Ce monde rêve de choses futiles, me disais-je.
Plus que futiles, moins que futiles.
Des choses sans épaisseur et sans poids, me disais-je.
Des choses sans substance, fastidieuses.
Ce sont des rêves fastidieux.
Et il est fastidieux même d’en parler.
Fastidieux même d’y penser.
Ce monde fait un long rêve fastidieux.
Ce monde est une vieille baleine fastidieuse, me disais-je. Je ne veux même pas savoir ce qu’elle recèle en ses entrailles, me disais-je.
On ne rêve même plus de naufrage, me disais-je.
Mais, on est en mai, me dis-je soudain.
Enfin, je me disais cela hier déjà. Et l’on était en mai depuis un jour encore.
Hier déjà, je m’étais dit qu’il fallait écrire.
Non, c’est mal dit: je m’étais dit qu’écrire était la seule chose possible. La seule chose pas trop horrible.
Malheureusement c’était déjà presque impossible.
C’était atroce, forcément.
Mais, idéalement, c’était la chose à faire.
Et je m’étais dit que j’aurais pu écrire autre chose.
Des histoires, par exemple.
Laisser des histoires se développer, croître et multiplier, en parallèle.
Voir ce qui allait advenir. Ce qui pourait. Ce que l’on eût aimé.
Bien sûr, ce serait long.
Sans doute interminable.
Mais il n’y avait rien d’autre à faire.
Et certainement, cela n’intéresserait personne.
Mais celà c’était encore une autre question.
Et puis, personne, c’était déjà beaucoup de monde, tant il y avait de monde dans ce monde sans rêve.

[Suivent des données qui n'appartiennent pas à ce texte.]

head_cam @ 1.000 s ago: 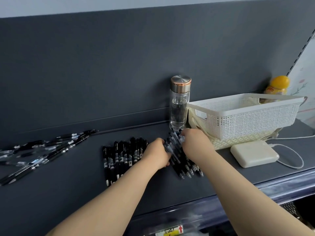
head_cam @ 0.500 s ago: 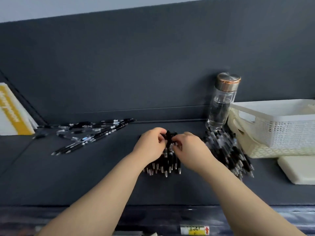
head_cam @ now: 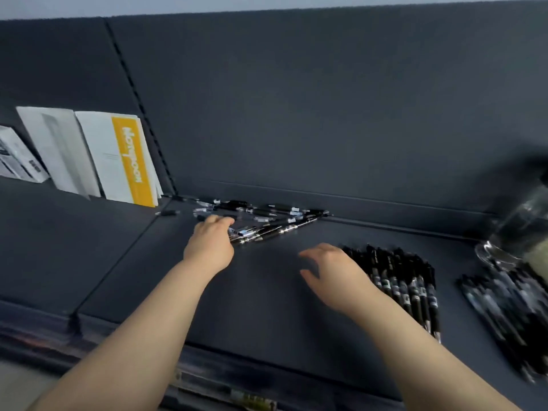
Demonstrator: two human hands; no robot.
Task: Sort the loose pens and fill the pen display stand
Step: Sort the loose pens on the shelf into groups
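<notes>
Touching loose pens (head_cam: pixel 267 221) with left hand (head_cam: pixel 209 247), cannot tell whether gripping | holding nothing in right hand (head_cam: pixel 335 272), fingers spread, beside sorted pen row (head_cam: pixel 400 280) on shelf (head_cam: pixel 267 310)

On the yellow band (head_cam: pixel 132 161) of the white packet (head_cam: pixel 99 155) leaning at back left, large white lettering turned sideways, opening "Mon", the rest not surely legible; on the grey leaflet (head_cam: pixel 17 157) at far left, dark print too blurred to read; on the black pens (head_cam: pixel 400 280), white labels too small; on the shelf-edge tag (head_cam: pixel 255 404), yellow marks, unreadable.
</notes>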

Ecrire était encore la moins futile des futilités, bien qu’écrire ne fût que futile.
Et peu importe, me dis-je, m’étais-je dit.
Il suffit, me dis-je, avais-je pensé.
Et il faut. Il fallait. Il aurait fallu.
C’était ainsi, en vacances. On ne savait plus très bien départager le futile du nécessaire.
Et l’on se levait matin, pourtant.
Et l’on se couchait tôt.
On s’effondrait, faudrait-il dire.
Imposible de se concentrer.
Trop de choses futiles et obsédantes dont même parler décourage, auxquelles même penser semble épuisant.
Je m’aperçois que cela semble abstrait, mais cela ne l’est pas.
Seulement même donner un exemple est hors de question.
Ne donne pas d’exemple, me dis-je fermement.
Sinon, nous avions fait sept ou huit heures de route facile le premier mai.
C’avait été comme d’une fleur.
Et puis, le soleil, la chaleur, le printemps.
Mais après il n’avait plus fait aussi beau.
Nous étions beaucoup restés à l’intérieur.
Etions à peine sortis.
Ne pas rentrer dans les détails.
J’avais un travail à faire et je calculais les découverts d’un compte sur l’autre.
L’angoisse matérielle molle m’empêchait d’être hospitalier à la futilité qu’il m’eût été donné de produire, eussent les conditions matérielles été autres, eussent mes conditions psychiques été autres, mais les conditions sont les conditions et tout cela n’a pas de sens.
Les enfants font trop de bruit, me dis-je.